**Exercise**
With both ends included, repeat exactly the lines of the entries below from the one containing "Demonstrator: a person" down to the one containing "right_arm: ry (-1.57", and no others.

+++ Source data +++

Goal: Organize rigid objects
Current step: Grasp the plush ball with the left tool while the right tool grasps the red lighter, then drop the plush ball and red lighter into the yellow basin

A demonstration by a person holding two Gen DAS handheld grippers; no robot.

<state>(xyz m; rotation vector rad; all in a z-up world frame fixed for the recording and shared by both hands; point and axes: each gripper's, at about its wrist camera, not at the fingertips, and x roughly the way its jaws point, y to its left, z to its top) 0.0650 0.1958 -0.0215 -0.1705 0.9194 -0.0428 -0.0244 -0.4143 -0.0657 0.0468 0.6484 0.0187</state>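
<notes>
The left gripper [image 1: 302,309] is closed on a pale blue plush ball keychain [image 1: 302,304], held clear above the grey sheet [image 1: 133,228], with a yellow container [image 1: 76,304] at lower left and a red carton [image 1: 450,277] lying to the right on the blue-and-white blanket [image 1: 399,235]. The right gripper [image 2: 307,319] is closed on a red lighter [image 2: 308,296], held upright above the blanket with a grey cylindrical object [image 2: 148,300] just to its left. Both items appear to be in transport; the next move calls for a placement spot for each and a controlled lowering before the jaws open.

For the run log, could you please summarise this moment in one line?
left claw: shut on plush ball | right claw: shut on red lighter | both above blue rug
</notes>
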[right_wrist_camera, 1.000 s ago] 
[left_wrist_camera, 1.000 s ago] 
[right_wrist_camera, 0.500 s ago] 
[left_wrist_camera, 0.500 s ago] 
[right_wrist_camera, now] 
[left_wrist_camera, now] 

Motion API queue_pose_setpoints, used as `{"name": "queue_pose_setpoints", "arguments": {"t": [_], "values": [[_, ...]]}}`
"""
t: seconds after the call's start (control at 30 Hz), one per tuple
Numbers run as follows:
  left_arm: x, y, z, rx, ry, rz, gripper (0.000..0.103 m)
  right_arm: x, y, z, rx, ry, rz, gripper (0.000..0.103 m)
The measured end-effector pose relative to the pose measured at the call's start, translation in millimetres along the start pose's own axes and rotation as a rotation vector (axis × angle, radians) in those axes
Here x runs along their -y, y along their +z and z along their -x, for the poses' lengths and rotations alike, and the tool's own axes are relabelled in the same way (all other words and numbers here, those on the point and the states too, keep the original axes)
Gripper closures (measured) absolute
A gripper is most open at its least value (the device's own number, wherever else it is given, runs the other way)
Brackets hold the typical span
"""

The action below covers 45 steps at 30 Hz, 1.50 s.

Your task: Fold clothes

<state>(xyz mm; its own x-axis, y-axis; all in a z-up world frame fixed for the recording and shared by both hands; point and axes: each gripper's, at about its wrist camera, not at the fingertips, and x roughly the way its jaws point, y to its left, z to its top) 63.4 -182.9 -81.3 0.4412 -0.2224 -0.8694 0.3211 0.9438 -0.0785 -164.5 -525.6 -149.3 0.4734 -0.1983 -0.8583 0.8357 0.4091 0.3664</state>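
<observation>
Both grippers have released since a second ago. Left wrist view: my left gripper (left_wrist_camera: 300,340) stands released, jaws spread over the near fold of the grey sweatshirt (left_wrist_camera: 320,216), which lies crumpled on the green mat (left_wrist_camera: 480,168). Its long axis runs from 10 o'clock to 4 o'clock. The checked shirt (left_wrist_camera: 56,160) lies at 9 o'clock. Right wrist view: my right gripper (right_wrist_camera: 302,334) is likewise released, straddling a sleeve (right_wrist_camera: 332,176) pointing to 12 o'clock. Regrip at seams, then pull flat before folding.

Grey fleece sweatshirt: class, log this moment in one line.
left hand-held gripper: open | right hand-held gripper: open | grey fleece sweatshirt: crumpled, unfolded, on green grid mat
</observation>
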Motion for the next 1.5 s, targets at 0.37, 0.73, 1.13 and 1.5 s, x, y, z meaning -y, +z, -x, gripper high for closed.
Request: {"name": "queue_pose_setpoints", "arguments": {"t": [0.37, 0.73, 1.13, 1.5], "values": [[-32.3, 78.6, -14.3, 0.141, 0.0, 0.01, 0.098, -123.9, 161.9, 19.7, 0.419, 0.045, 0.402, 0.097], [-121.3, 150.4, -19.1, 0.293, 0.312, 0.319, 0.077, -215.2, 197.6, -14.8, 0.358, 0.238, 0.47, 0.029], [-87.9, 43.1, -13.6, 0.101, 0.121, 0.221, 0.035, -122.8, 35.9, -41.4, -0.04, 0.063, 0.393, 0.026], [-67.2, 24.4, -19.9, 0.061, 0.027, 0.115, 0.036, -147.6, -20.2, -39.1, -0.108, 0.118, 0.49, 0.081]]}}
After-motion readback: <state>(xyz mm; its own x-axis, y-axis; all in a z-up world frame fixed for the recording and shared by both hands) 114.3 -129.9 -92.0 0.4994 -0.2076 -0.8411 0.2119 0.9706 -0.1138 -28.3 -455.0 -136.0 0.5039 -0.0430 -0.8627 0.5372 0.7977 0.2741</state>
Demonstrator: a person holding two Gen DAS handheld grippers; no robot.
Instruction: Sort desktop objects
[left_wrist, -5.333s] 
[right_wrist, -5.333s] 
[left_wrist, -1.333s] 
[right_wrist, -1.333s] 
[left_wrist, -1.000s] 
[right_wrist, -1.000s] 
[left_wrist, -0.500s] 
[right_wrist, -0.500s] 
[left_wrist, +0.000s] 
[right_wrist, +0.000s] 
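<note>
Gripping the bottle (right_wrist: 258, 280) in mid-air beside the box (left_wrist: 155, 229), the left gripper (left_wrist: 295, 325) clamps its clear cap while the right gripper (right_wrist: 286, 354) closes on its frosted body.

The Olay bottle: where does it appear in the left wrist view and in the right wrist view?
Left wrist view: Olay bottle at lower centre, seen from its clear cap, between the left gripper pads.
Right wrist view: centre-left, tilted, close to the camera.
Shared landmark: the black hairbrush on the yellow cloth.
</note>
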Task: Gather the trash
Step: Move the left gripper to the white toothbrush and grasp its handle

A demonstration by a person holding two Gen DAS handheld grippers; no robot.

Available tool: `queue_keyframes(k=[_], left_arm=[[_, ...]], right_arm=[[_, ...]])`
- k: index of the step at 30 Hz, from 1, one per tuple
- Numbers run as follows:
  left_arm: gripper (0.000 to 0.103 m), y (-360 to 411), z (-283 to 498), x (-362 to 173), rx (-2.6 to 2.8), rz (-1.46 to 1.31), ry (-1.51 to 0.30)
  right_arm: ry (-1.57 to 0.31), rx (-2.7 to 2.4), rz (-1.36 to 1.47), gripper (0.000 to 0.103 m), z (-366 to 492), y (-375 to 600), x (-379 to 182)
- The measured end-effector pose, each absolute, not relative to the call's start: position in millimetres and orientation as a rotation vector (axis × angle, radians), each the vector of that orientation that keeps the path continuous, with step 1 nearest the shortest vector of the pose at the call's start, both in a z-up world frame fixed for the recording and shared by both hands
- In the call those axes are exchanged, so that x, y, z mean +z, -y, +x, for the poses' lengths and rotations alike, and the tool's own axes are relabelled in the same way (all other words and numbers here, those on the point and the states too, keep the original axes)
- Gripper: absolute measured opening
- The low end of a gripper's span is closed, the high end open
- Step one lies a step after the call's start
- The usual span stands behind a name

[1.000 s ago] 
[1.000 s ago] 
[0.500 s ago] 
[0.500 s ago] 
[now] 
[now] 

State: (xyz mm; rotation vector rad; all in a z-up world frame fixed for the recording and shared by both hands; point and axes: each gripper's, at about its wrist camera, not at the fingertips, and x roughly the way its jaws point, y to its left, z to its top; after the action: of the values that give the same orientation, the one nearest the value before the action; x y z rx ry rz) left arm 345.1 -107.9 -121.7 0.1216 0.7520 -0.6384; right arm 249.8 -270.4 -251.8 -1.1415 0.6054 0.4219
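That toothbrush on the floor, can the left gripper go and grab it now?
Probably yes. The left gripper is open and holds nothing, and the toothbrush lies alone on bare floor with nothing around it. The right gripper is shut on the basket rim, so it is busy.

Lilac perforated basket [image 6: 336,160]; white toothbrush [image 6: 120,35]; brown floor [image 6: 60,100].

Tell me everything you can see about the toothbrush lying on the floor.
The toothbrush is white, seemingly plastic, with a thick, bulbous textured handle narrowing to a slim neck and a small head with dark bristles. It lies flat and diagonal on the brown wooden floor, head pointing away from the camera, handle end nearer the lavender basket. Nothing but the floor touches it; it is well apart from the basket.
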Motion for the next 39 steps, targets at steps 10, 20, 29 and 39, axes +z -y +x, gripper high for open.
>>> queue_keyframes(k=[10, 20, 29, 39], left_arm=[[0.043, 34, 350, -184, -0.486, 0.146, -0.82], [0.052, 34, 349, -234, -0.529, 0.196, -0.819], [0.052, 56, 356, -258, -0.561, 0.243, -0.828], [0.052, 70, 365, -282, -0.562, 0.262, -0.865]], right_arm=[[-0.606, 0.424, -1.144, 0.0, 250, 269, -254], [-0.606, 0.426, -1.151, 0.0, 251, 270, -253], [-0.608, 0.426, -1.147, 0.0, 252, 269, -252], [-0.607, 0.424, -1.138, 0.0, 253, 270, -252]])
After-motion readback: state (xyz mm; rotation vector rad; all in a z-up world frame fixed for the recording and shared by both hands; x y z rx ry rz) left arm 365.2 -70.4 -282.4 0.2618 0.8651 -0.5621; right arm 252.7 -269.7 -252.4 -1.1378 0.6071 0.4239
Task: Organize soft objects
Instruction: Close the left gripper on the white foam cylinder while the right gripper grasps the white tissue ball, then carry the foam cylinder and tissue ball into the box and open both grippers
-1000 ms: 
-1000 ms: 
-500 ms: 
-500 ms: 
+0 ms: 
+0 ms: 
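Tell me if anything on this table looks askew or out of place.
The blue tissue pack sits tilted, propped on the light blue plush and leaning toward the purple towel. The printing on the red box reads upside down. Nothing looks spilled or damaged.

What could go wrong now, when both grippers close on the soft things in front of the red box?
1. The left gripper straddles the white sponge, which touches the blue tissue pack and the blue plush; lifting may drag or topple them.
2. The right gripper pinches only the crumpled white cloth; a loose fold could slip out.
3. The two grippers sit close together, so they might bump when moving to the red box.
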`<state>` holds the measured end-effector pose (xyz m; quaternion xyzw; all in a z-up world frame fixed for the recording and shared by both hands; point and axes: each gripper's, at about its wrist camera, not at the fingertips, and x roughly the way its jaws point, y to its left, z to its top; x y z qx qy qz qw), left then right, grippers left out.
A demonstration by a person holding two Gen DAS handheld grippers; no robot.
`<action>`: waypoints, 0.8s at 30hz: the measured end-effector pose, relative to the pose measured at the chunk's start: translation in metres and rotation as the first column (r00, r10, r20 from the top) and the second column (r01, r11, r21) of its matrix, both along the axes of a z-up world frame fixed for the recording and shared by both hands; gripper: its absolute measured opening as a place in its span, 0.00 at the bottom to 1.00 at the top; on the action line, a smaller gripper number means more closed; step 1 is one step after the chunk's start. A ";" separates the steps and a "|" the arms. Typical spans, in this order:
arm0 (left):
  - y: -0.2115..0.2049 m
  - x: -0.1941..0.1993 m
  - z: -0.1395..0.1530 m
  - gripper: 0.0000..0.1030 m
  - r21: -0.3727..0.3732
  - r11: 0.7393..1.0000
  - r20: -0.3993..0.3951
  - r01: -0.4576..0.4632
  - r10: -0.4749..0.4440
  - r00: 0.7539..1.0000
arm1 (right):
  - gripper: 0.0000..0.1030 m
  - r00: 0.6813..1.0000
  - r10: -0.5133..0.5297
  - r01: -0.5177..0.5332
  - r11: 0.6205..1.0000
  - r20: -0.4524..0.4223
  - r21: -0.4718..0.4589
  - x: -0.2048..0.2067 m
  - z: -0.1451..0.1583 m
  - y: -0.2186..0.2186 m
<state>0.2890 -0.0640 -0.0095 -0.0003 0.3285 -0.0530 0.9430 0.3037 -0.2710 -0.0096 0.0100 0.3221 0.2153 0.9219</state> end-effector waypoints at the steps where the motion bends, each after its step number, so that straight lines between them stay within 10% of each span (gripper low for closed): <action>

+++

**Answer to the exercise**
Demonstrator: a person holding two Gen DAS handheld grippers; no robot.
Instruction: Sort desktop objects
[left_wrist, -5.333s] 
[right_wrist, -5.333s] 
[left_wrist, -1.333s] 
[right_wrist, -1.333s] 
[left_wrist, -1.000s] 
[right_wrist, -1.000s] 
[left_wrist, -0.500s] 
[right_wrist, -0.500s] 
[left_wrist, +0.000s] 
[right_wrist, +0.000s] 
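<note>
Gripping the bottle (right_wrist: 258, 280) in mid-air beside the box (left_wrist: 155, 229), the left gripper (left_wrist: 295, 325) clamps its clear cap while the right gripper (right_wrist: 286, 354) closes on its frosted body.

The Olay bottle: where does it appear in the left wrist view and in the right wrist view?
Left wrist view: Olay bottle at lower centre, seen from its clear cap, between the left gripper pads.
Right wrist view: centre-left, tilted, close to the camera.
Shared landmark: the black hairbrush on the yellow cloth.
</note>
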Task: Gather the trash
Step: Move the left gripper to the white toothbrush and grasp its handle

A demonstration by a person holding two Gen DAS handheld grippers; no robot.

Available tool: `queue_keyframes(k=[_], left_arm=[[_, ...]], right_arm=[[_, ...]])`
- k: index of the step at 30 Hz, from 1, one per tuple
- Numbers run as follows:
  left_arm: gripper (0.000 to 0.103 m), y (-360 to 411), z (-283 to 498), x (-362 to 173), rx (-2.6 to 2.8), rz (-1.46 to 1.31), ry (-1.51 to 0.30)
  right_arm: ry (-1.57 to 0.31), rx (-2.7 to 2.4), rz (-1.36 to 1.47), gripper (0.000 to 0.103 m), z (-366 to 492), y (-375 to 600), x (-379 to 182)

What was asked for in the exercise is now done.